Welfare systems should be about “looking after our own”, and if you went to Australia at 20 and spent your entire working life there, I don’t see any good reason for New Zealand taxpayers to support you back here in retirement (of course, we don’t know how material these numbers might be).  Or if you happened to come to New Zealand first at 55.    A graduated system, in which NZS payments are proportional to the time spent in New Zealand between 20 and 65, seems both fair and fiscally prudent.   Take the 10 year residency (real residency) as a starting point at which you might get, say, a third of the standard NZS at 65, and scale it up so that after say 30 years you get the full benefit.  (Will there be a few hard cases?

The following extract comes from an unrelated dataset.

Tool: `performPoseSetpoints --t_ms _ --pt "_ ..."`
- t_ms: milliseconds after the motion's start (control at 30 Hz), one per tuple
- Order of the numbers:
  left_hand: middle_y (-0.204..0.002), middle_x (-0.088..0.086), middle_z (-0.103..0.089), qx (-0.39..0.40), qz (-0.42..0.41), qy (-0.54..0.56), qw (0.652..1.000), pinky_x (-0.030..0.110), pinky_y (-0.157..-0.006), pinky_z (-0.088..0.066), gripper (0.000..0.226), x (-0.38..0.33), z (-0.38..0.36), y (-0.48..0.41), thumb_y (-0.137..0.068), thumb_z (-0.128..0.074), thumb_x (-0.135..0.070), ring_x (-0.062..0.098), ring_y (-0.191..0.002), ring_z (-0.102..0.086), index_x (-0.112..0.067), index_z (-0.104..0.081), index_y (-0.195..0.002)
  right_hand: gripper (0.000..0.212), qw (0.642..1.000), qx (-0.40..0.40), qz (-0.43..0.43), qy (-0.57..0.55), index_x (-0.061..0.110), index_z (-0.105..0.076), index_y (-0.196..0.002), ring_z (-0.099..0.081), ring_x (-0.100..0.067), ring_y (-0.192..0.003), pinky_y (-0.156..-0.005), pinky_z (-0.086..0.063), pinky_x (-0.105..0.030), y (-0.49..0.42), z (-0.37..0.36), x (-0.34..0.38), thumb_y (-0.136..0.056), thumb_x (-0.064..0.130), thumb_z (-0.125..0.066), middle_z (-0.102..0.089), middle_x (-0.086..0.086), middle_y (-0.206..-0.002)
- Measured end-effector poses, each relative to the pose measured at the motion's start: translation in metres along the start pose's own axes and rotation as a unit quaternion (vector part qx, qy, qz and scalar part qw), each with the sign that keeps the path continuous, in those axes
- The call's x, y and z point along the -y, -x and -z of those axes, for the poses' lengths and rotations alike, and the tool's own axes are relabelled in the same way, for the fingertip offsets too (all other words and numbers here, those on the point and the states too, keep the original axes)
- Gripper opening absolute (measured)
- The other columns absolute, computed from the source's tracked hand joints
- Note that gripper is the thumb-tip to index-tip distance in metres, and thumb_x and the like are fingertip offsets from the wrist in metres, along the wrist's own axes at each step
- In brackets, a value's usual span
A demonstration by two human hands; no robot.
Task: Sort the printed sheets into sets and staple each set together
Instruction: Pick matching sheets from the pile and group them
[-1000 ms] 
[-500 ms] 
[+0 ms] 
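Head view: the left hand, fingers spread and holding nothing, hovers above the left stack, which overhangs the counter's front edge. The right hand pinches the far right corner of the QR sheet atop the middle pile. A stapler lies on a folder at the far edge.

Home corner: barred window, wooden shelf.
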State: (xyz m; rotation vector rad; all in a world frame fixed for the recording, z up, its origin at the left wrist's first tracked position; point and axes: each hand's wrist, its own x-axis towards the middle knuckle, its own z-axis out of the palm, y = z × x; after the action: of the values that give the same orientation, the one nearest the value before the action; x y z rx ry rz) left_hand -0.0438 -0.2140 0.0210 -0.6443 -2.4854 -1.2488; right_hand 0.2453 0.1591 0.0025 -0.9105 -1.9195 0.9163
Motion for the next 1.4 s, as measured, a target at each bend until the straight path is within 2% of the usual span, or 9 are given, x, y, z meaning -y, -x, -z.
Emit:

No doubt, but that is where charity and family support should be expected to fill the gaps.)

It will be interesting to see what, if any, NZS policy the opposition National Party comes out with.  The previous government, at the very end of its term, and having changed leaders, did promise to phase in –  very very slowly – an increase in the NZS eligibility age to 67.  But only if they were re-elected, which they wern’t.  And doing nothing about other features of the system –  dealing with any life or health indexation (in full or in part) –  or the very short residency requirements.  With Labour and New Zealand First seemingly fully committed to the current parameters of the system, it would be a brave Opposition to campaign for change, especially from a party with little obvious sense of an ability to engage on matters of right and wrong.   One should probably never wish for a recession –  especially now given the limited capacity of the authorities in so many countries to respond –  but perhaps it will take a recession to get our leaders to more seriously address the NZS issue.  That was, after all, what it took in 1989 and then 1991 when Labour started, and National greatly accelerated, the move back to 65.